For my first time out I thought it best to stick with something I know so of course it was an owl!  Very much a voyage into the unknown here and I just jumped straight in with a few bits of knowledge I've picked up from reading various blogs.

First a charcoal drawing and an underpainting in burnt sienna thinned with Gamsol solvent.

Looks ok so far.    Now in with some paint.

This is mostly burnt sienna, ultramarine and yellow ochre with a quick try out of the background with prussian blue.   Still fairly happy here.   It's very strange not dealing with water and I keep smudging things as I'm not used to the paint drying so slowly.     I do have to say it's nice to actually know what value you're putting down on the canvas rather some elaborate guesswork with watercolor.

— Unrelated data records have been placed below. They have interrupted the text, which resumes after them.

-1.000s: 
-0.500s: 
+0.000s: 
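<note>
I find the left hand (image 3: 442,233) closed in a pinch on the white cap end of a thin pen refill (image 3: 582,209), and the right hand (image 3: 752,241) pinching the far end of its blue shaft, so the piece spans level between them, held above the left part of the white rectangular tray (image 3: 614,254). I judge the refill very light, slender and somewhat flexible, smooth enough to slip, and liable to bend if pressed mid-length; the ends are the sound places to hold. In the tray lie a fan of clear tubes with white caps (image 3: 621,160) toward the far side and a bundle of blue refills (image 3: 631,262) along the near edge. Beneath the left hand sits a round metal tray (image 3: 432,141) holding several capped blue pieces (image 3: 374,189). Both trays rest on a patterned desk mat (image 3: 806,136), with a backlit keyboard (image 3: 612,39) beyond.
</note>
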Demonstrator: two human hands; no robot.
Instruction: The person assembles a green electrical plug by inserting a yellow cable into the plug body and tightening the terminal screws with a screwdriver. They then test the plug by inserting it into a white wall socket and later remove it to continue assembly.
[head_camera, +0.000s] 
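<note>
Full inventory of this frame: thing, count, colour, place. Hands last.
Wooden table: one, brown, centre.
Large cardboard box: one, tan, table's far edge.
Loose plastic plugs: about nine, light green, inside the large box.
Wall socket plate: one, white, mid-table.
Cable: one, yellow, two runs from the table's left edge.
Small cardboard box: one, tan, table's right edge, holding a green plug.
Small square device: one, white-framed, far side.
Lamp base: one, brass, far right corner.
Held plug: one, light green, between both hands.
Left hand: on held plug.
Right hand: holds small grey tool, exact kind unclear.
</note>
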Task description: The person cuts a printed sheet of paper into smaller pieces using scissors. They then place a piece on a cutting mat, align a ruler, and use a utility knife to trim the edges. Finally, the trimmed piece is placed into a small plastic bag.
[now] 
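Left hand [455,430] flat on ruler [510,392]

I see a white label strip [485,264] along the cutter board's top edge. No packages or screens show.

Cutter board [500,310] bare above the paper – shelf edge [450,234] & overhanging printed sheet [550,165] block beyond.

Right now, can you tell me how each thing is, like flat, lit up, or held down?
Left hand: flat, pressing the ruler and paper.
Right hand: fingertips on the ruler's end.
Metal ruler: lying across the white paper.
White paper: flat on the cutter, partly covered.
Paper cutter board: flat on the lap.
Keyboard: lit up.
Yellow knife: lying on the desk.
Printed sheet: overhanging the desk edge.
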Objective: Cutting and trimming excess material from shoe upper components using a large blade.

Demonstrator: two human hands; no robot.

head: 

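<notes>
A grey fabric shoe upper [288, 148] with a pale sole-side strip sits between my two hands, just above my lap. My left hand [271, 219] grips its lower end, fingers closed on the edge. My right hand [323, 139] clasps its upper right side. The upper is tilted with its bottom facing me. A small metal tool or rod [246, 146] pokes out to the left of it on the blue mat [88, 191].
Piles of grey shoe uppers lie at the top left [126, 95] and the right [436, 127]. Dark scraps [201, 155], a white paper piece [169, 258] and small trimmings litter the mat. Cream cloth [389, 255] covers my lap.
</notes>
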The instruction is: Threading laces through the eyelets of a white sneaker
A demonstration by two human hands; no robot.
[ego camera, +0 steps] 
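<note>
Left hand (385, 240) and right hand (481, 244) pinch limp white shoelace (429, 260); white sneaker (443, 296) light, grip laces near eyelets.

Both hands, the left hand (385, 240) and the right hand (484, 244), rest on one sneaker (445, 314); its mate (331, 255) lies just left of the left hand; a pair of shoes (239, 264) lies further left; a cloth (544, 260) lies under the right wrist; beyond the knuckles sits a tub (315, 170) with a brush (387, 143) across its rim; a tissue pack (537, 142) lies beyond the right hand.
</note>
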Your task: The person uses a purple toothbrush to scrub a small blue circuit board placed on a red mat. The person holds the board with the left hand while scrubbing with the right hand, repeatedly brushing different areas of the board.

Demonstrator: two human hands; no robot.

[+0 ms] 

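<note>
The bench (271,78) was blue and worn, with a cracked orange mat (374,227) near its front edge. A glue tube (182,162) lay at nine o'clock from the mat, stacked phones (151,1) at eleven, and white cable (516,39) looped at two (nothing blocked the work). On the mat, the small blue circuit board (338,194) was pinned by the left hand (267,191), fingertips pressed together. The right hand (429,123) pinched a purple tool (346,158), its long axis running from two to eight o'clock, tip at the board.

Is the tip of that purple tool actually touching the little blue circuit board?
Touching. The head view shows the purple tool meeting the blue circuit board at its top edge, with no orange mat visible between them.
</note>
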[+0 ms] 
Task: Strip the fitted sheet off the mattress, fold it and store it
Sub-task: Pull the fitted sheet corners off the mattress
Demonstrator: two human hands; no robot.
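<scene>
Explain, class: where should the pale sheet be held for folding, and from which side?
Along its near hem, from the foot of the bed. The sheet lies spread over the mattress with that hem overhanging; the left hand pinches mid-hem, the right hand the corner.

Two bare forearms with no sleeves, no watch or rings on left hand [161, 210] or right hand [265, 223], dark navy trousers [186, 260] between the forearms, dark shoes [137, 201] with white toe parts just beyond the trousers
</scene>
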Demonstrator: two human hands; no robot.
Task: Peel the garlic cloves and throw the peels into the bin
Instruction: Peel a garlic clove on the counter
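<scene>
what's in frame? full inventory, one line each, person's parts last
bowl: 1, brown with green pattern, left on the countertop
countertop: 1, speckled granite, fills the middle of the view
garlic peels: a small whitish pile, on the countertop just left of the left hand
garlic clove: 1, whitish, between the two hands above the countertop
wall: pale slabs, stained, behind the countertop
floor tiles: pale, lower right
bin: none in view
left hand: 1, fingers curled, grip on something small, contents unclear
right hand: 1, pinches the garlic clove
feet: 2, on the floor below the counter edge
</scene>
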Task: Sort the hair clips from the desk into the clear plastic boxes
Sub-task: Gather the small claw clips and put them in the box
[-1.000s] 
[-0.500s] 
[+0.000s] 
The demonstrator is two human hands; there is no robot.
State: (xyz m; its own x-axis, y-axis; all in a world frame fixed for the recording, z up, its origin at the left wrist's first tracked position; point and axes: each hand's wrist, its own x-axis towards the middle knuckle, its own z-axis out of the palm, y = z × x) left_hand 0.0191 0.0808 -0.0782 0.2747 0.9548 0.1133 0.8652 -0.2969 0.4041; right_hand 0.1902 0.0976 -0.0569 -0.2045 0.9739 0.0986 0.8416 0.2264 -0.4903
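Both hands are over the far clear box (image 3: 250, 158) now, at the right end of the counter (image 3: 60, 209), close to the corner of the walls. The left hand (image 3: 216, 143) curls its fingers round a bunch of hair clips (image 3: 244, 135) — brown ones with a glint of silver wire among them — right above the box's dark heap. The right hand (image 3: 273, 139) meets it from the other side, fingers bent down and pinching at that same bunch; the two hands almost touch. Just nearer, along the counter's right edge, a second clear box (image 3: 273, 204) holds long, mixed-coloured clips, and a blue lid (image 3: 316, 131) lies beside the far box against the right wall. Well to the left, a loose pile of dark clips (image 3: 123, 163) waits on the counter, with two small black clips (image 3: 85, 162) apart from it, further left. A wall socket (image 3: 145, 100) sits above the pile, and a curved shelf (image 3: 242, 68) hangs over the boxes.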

Further on now - this was the second day.    Things seem to be coming together.  The dark feathers are going in well and the face is looking good.    

Almost at the end now.    The background has gone in simply - it's my first try so nothing fancy.  The eyes and face have had some more work.  I still need to soften up some edges here as he's a bit garish.   The body feathers and wings are probably not going to see much more work - I don't want to mess things up,   The rocks definitely need something doing to them but that can wait until tomorrow.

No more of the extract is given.